Congressistas afirmam ainda que, além do problema nas prioridades definidas pela Saúde, o processo de cadastro e seleção de projetos atrasa a liberação do dinheiro.
O ministério havia aberto prazo até 30 de junho para estados e municípios apresentarem propostas de uso dos R$ 3 bilhões. Mesmo antes do fim da seleção, a pasta de Nísia Trindade autorizou os primeiros empenhos.
Na gestão Bolsonaro não havia uma seleção de propostas para partilha desse tipo de emenda -a verba era distribuída por indicações feitas pelo relator do Orçamento, após acordos feitos entre a cúpula do Congresso e o Planalto.
Questionada, a Saúde não informou se o Planalto interferiu na seleção das propostas feitas por estados e municípios. Também não respondeu se aliados do governo serão priorizados.
O ministério afirma que mantém diálogo com o Congresso e gestores do SUS, "tendo a ministra da Saúde, Nísia Trindade, se reunido com 277 parlamentares, governadores, prefeitos e vários representantes de entidades filantrópicas desde o início da gestão".
Duas portarias publicadas pela Saúde no último dia 29 autorizaram as primeiras liberações da verba rebatizada após o fim das emendas de relator.
Em um dos textos, a Saúde deu aval para repassar R$ 355 milhões para o custeio da atenção especializada.

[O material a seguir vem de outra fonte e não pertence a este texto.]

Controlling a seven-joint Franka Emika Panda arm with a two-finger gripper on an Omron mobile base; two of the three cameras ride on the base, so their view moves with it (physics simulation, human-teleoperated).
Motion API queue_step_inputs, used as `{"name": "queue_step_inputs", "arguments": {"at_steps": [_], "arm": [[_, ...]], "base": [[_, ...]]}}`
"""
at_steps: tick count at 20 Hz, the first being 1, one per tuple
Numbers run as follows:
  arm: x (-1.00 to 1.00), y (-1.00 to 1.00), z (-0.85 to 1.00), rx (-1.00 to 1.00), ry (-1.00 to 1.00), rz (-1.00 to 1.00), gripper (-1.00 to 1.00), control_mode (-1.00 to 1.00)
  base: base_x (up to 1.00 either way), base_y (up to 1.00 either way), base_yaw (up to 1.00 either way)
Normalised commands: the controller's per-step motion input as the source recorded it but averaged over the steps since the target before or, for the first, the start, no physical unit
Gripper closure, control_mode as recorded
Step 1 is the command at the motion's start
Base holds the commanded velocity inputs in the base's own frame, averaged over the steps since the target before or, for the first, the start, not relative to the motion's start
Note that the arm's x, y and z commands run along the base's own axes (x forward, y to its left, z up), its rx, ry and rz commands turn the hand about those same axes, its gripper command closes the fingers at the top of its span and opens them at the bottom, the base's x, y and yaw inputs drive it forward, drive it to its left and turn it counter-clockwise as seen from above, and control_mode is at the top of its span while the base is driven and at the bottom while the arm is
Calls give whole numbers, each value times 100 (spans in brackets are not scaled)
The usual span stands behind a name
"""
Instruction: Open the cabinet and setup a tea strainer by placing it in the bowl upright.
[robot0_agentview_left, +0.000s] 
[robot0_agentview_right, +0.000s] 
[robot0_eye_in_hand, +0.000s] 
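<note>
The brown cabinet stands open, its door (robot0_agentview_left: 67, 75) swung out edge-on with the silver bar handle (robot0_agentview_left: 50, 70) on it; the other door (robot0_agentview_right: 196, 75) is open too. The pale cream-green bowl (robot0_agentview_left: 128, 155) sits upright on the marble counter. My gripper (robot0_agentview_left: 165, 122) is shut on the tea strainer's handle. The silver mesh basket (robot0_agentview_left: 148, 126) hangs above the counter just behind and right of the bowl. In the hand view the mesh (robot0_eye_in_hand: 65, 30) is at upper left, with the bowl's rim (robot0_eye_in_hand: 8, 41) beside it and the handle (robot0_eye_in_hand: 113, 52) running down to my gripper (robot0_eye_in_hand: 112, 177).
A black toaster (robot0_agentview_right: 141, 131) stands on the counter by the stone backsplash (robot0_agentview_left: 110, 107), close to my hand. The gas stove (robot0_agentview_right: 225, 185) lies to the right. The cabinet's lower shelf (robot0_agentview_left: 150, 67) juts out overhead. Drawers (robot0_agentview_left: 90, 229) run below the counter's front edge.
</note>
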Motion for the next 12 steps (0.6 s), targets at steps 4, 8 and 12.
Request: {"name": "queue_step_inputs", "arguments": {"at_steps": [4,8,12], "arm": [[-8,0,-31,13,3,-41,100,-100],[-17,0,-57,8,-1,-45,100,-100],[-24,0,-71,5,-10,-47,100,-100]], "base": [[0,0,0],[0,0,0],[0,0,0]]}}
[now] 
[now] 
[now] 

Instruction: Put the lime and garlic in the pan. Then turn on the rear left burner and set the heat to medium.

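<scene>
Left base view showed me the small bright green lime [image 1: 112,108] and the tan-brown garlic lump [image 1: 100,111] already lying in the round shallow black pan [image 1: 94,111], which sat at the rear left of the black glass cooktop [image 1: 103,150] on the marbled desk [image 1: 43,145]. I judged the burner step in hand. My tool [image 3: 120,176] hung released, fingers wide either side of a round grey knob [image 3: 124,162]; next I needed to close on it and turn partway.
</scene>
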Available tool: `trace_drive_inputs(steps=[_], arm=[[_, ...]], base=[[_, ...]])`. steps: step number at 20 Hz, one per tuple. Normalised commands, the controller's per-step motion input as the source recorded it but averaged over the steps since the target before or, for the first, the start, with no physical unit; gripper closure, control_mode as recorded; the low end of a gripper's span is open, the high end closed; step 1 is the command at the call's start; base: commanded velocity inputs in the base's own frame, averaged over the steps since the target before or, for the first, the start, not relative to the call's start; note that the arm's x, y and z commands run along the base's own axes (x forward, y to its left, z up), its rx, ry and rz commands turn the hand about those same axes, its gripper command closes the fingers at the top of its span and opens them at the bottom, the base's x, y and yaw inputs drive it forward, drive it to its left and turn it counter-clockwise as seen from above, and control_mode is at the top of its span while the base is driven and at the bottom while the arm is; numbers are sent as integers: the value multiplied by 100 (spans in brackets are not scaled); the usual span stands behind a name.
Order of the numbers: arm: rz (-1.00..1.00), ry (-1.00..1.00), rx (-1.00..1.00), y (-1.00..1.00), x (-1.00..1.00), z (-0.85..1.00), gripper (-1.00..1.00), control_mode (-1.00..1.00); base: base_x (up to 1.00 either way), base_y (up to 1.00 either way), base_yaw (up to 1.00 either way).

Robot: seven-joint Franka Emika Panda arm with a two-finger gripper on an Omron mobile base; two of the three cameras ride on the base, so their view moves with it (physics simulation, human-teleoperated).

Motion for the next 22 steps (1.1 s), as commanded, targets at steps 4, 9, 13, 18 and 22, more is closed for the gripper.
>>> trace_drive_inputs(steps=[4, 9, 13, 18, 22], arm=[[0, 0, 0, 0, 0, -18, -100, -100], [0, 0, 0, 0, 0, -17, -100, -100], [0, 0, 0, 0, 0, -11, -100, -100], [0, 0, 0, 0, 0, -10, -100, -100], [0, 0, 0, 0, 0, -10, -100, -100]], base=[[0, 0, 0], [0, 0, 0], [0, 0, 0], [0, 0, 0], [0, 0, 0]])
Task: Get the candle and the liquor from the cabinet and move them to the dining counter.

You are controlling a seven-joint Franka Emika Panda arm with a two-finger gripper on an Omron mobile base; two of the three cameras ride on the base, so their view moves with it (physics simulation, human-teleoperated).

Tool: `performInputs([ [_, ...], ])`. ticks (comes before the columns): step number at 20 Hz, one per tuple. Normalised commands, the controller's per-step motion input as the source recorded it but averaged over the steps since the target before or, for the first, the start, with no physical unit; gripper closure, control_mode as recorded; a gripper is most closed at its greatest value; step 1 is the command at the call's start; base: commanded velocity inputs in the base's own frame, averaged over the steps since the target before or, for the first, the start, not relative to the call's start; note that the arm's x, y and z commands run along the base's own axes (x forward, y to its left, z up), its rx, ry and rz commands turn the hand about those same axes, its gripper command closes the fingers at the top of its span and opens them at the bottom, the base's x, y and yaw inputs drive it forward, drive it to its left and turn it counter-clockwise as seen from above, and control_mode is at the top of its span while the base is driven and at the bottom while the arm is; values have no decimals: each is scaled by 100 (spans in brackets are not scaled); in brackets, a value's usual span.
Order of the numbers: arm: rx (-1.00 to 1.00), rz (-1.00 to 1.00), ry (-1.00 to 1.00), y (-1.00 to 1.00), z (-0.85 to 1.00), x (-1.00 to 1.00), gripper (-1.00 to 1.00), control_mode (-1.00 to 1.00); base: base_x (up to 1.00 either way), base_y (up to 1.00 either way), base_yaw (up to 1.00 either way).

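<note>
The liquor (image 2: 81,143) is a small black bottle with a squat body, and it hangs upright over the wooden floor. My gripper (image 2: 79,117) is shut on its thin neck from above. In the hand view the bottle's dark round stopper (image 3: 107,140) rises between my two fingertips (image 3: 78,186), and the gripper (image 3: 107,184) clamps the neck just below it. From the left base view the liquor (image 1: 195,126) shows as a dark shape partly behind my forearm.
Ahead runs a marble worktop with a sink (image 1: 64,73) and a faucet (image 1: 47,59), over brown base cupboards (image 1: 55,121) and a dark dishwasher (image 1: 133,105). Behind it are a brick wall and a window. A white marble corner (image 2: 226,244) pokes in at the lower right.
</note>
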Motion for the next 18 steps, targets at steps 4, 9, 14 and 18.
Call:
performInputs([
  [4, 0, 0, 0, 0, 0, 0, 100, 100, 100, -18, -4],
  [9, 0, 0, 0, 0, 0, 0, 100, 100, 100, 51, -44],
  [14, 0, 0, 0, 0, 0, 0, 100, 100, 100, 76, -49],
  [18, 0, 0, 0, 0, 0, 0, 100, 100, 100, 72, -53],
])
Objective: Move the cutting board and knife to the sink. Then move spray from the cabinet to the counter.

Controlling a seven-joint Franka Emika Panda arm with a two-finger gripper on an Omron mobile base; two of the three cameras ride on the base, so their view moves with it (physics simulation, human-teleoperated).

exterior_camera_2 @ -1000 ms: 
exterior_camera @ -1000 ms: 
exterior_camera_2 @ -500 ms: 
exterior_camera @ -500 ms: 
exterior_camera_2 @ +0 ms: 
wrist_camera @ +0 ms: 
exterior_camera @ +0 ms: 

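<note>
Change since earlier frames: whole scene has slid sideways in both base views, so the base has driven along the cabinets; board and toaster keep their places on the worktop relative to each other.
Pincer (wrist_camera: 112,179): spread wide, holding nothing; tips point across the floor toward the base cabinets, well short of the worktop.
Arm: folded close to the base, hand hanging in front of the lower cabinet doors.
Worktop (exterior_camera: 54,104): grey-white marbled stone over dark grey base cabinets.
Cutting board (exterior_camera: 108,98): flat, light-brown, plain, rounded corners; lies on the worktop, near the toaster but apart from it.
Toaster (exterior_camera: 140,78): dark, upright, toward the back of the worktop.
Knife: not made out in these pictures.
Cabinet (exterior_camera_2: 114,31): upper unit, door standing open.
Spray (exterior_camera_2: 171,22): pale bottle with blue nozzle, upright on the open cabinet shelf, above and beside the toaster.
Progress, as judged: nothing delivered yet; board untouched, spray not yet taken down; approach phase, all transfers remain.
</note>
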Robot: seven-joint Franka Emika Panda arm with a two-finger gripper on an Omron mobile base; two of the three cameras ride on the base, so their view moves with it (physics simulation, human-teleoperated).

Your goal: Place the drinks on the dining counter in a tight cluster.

O recurso foi repassado para estados e municípios cobrirem despesas de hospitais e ambulatórios.
Enquanto a segunda portaria permitiu o envio de mais R$ 108 milhões para financiamento da atenção primária em municípios. Esse recurso foi direcionado para custear equipes de saúde bucal, saúde da família, além de equipes multiprofissionais.